* [To do]
The word "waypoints" occurs in some of the lines below; copy each of those lines.

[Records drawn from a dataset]
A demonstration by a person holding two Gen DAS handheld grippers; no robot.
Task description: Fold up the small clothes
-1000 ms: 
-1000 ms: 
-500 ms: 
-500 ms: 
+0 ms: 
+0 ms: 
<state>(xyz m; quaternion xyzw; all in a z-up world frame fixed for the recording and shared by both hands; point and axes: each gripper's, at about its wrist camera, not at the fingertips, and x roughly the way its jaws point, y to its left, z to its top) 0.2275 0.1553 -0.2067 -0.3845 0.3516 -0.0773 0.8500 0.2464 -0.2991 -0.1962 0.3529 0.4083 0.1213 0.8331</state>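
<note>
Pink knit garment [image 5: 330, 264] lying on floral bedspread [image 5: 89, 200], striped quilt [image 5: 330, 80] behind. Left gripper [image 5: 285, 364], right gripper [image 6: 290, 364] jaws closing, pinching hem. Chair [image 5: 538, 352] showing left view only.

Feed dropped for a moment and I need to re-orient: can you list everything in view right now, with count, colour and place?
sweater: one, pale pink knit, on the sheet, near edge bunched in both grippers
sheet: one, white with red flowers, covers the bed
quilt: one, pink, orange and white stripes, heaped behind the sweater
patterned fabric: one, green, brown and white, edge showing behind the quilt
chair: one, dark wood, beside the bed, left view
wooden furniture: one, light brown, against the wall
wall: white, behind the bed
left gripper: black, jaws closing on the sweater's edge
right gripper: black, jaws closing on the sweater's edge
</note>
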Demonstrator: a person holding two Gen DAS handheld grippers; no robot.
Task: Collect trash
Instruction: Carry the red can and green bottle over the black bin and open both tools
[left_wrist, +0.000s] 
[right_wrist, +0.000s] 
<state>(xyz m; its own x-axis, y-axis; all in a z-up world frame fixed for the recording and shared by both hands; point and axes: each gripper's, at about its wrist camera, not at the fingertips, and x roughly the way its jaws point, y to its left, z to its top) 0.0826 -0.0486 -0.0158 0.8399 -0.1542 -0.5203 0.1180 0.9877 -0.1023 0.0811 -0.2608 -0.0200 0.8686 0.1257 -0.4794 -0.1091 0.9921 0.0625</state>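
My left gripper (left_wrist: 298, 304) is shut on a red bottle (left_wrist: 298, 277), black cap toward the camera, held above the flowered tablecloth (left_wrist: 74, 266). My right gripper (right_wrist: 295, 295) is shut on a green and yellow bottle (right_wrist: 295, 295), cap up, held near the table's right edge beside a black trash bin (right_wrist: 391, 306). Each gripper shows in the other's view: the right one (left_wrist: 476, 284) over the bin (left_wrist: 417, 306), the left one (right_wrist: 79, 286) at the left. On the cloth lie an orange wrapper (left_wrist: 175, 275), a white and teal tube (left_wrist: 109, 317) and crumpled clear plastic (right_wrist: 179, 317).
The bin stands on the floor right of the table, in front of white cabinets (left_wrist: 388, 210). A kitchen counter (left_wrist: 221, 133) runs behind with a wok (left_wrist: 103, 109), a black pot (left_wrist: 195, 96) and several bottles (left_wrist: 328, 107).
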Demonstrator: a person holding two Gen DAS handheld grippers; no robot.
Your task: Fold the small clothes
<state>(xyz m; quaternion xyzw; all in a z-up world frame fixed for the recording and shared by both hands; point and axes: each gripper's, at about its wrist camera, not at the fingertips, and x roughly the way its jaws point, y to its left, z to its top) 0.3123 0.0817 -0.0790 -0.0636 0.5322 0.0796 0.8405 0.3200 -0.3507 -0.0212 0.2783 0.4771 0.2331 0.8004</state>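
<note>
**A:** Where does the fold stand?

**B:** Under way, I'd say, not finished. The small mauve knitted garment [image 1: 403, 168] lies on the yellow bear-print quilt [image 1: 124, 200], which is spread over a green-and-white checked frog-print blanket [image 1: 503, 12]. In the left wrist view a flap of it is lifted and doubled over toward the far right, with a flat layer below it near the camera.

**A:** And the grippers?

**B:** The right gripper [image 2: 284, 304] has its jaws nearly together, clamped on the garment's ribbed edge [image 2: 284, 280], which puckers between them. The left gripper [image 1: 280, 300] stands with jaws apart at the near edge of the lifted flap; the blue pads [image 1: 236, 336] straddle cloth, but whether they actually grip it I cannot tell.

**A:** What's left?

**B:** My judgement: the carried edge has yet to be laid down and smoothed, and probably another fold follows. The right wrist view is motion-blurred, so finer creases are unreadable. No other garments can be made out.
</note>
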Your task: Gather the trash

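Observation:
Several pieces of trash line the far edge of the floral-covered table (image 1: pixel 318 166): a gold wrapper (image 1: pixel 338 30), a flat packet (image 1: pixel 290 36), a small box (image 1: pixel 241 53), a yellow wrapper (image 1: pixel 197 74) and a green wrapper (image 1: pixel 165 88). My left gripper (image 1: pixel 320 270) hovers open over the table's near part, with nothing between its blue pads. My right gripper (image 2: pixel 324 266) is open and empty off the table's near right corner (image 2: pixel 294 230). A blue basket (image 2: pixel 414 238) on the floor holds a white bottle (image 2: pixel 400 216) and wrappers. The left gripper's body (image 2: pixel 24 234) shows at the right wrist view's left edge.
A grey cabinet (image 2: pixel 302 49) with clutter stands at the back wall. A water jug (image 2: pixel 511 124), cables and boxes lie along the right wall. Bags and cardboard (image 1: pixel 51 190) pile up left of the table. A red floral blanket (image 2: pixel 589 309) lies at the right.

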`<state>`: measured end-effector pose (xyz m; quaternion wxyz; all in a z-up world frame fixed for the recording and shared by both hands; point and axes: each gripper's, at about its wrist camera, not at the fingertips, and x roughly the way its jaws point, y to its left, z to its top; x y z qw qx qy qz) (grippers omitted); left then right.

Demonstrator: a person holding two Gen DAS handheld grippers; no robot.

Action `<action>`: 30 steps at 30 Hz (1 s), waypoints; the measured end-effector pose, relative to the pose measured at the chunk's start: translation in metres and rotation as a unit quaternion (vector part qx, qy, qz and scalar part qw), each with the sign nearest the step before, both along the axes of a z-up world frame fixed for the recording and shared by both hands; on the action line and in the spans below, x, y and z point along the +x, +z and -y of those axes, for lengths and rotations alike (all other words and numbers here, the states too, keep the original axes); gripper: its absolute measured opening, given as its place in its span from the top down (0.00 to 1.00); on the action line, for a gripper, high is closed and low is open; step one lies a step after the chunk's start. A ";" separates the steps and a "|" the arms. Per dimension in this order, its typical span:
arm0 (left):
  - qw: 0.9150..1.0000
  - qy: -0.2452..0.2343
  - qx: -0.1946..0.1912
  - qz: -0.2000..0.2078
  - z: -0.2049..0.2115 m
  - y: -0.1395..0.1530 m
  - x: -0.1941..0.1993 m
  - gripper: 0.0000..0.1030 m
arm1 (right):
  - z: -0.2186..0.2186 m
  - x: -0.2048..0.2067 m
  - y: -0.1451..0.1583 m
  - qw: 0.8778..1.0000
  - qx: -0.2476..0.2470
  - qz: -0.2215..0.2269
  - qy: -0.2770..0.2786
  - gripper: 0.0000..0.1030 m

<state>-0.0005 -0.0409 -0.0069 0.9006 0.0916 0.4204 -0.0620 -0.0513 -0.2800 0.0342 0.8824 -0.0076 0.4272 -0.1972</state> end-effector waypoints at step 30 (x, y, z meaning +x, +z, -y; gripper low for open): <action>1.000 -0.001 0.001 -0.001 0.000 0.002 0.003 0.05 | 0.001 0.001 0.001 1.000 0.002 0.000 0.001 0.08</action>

* [Finished exercise]
Action `<action>`: 30 steps at 30 Hz (1 s), waypoints; the measured end-effector pose, relative to the pose measured at the chunk's start: translation in metres and rotation as a unit quaternion (vector part qx, qy, qz and scalar part qw), each with the sign nearest the step before, both along the axes of a z-up world frame fixed for the recording and shared by both hands; on the action line and in the spans below, x, y and z point along the +x, +z and -y of those axes, for lengths and rotations alike (all other words and numbers here, the states too, keep the original axes); gripper: its absolute measured opening, given as its place in its span from the top down (0.00 to 1.00); on the action line, for a gripper, high is closed and low is open; step one lies a step after the chunk's start. A ";" separates the steps and a "|" the arms. Per dimension in this order, its typical span:
<state>-0.0005 -0.0409 -0.0069 0.9006 0.0916 0.4204 -0.0620 -0.0513 -0.2800 0.0342 0.8824 -0.0076 0.4272 -0.1972</state> end-effector waypoints at step 30 (x, y, z meaning +x, +z, -y; gripper low for open): <action>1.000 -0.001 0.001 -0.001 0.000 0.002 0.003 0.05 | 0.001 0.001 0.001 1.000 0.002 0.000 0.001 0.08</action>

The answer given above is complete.